The glitter of Chuck’s recent works is certainly a craft material. To make clear one point of difference between a craft, and art or kitsch: craft doesn’t care to be culture, it is a loose collection of techniques without clear taxonomies. The cultural depths and affects that both art and kitsch desire to provoke are meaningless to craft; but likewise paintings and greeting cards are meaningless without craft. Because craft emphasizes skill and process it is the great commuter train of aesthetics, bridging the boroughs of fine art, kitsch, folk, upper, lower, young and old. The presence of craft does not define an item’s class, it is the methodology for attaining the form, a means to an end. Bringing a focus to craft’s loose morphology, not the finished forms, threatens the divisions that define one item as philosophical, another as a pulp entertainment, and a third thing a paperweight.
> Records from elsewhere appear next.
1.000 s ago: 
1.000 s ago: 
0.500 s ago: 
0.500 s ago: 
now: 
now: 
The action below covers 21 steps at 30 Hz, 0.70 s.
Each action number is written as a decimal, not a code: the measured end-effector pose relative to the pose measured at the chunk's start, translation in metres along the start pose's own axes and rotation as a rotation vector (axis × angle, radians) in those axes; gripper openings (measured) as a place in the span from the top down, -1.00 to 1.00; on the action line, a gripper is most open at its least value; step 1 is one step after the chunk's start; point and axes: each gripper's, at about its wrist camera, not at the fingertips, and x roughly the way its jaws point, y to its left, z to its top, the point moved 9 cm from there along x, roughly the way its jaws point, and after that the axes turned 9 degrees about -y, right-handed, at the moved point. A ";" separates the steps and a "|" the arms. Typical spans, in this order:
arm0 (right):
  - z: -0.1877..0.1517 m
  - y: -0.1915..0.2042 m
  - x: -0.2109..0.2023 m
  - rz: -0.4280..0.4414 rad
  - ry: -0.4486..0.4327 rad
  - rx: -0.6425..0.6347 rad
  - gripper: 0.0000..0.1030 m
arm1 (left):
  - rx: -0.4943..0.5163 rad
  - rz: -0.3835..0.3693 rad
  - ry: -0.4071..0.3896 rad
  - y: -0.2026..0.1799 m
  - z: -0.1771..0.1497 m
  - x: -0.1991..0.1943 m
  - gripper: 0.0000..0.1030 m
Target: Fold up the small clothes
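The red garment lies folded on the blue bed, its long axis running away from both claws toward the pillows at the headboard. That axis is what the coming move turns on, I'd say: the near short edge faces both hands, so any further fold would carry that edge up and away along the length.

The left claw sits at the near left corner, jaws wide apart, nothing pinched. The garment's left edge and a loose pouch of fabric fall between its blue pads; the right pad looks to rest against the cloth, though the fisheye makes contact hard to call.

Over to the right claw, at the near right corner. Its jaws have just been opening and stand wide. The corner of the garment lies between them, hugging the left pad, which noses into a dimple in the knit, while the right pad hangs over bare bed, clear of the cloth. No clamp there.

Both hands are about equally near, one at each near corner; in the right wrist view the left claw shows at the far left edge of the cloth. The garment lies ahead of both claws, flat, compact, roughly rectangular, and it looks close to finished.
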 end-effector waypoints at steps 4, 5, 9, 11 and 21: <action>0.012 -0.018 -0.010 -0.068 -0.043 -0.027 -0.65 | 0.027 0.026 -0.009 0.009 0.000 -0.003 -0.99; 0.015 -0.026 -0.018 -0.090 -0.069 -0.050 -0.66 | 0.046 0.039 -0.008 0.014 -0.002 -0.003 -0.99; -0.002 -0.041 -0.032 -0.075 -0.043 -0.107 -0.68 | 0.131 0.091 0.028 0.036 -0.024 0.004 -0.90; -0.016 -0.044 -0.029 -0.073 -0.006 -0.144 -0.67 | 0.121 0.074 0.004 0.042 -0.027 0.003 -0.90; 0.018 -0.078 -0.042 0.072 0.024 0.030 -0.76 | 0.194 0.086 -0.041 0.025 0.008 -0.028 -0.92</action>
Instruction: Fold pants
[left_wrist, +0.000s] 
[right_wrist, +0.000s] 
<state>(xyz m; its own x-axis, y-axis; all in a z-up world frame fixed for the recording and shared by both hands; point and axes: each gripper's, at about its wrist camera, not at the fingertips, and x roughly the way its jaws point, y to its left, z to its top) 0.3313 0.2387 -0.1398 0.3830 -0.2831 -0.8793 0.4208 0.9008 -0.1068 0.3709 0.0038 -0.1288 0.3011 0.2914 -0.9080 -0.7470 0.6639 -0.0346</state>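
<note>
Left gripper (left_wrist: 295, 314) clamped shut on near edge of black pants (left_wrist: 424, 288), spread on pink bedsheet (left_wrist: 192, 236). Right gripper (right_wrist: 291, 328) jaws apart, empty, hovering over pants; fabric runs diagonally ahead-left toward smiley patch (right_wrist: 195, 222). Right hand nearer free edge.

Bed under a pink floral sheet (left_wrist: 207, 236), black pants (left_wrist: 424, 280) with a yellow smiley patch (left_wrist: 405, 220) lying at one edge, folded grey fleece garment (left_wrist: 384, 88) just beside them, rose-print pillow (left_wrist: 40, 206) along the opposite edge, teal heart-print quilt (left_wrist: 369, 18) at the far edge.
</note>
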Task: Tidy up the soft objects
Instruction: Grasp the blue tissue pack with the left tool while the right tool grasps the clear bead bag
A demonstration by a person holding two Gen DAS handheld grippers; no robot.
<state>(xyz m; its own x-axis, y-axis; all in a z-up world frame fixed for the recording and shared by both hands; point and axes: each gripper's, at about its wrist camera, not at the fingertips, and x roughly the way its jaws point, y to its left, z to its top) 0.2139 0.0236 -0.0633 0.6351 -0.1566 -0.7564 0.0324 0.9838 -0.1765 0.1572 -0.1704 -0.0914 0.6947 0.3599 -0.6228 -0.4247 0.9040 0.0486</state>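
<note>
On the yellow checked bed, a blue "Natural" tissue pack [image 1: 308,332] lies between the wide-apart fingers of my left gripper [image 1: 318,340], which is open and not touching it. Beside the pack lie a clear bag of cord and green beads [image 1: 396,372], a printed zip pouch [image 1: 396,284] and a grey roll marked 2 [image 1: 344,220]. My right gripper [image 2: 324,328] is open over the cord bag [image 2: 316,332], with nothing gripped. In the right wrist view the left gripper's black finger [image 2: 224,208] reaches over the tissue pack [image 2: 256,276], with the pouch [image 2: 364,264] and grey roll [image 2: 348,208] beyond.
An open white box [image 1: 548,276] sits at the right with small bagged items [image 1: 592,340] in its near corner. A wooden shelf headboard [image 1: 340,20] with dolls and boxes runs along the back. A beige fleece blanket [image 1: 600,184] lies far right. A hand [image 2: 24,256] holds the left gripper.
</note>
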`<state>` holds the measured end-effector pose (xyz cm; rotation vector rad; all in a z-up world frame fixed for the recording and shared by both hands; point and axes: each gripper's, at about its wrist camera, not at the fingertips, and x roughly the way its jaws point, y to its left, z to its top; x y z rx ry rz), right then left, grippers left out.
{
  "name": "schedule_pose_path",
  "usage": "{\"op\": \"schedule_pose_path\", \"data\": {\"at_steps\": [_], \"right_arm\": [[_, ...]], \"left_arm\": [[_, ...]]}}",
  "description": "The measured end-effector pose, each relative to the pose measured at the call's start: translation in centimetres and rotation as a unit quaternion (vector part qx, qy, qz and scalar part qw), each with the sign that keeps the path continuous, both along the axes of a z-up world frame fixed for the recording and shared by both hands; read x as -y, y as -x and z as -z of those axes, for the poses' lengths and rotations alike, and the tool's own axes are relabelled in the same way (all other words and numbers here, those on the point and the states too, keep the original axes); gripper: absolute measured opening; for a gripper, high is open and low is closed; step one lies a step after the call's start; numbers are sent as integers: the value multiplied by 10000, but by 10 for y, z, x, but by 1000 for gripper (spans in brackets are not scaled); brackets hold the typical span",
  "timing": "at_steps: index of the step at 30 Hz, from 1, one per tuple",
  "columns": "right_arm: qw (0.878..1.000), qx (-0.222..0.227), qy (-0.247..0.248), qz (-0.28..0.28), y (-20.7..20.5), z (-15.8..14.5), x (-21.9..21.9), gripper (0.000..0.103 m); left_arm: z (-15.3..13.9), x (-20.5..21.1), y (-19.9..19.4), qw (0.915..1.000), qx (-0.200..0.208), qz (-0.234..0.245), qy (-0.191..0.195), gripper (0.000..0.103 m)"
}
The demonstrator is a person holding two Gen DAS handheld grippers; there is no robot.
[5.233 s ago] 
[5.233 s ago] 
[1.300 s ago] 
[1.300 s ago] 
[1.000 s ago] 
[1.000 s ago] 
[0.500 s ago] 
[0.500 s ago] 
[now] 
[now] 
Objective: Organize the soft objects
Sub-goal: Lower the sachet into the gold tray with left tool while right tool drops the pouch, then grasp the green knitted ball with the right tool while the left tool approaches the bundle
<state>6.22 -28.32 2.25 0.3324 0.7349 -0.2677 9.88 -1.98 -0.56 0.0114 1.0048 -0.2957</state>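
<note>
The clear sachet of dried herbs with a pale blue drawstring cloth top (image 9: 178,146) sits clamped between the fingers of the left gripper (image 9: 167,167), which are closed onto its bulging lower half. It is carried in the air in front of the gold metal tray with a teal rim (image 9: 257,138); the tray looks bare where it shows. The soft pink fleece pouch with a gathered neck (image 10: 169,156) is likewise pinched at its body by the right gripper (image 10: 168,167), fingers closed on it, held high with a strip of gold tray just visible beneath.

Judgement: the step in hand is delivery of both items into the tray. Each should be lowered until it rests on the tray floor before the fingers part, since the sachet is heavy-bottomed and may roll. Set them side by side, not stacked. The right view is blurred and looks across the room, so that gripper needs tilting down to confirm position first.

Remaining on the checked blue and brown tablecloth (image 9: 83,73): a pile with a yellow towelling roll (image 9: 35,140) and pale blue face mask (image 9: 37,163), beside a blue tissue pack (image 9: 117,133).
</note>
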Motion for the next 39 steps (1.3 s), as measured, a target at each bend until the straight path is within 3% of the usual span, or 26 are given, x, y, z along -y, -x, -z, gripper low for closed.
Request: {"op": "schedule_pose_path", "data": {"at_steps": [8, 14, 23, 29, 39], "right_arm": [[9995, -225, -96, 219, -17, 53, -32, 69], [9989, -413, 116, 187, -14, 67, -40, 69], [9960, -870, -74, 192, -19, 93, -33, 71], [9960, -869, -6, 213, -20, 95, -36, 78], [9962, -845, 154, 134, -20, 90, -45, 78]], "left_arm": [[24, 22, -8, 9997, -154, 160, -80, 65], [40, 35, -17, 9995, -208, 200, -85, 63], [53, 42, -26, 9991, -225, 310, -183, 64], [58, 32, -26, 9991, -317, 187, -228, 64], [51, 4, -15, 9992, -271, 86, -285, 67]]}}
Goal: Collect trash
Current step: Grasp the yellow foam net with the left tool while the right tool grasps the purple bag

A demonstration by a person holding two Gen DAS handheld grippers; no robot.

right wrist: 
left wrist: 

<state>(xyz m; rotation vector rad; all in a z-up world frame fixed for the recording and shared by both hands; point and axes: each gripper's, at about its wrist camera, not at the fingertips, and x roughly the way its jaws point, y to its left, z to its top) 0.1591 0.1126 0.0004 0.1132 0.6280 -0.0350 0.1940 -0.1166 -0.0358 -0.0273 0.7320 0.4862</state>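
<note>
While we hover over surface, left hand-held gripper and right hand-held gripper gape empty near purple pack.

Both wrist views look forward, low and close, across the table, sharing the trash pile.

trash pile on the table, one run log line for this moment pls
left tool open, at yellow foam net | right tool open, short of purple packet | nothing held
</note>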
Chuck’s open embracing of techniques and trains of thought over aesthetic forms obscures any fixed point from where his artistic vision and humor might locate itself. Likewise the readymade tendencies of political sloganeering used by Chuck generate personal responses, without clearly delineating his personal relationship to them, nor what it is he is asking of us. His objects exist in a place where their conceptual taxonomy is too dirtied to ensure a clear agenda. Threatening because they are impure and lacking a remove, the modes of address and types of form he uses emphatically place the viewer in connection with them. When he uses craft techniques to polish coconuts into fidget toys or create glittered panels he collapses the distance that allows disinterested or ironic judgment. And he avoids the distanced gaze of nostalgia by not periodizing his materials in the past. Everything he does is today. With current trends, tools, slogans and forms.

If indeed his work is about anything, it is embracing everything regarded as the needless, or ugly noise of our culture. Except that the word "about" makes something a subject. And that’s not it. Chuck is what is ugly in our culture. As Randall Pants puts it: "He is ugly with love in a 100 miles an hour kind of way." Chuck speaks with the other remaindered voices in our heads that are generally left out of the art world because they make us vulnerable. They put us in identification with our beliefs, tastes and class distinctions, thereby allowing us to be judged by, or identified with, others.

In short, we do not know what he is up to. He shows familiarity with culture’s forms and techniques that impose upon all classes, but no class wants to claim the methods. These things keep Chuck busy. So lighten up, he’s got a reason to be insecure.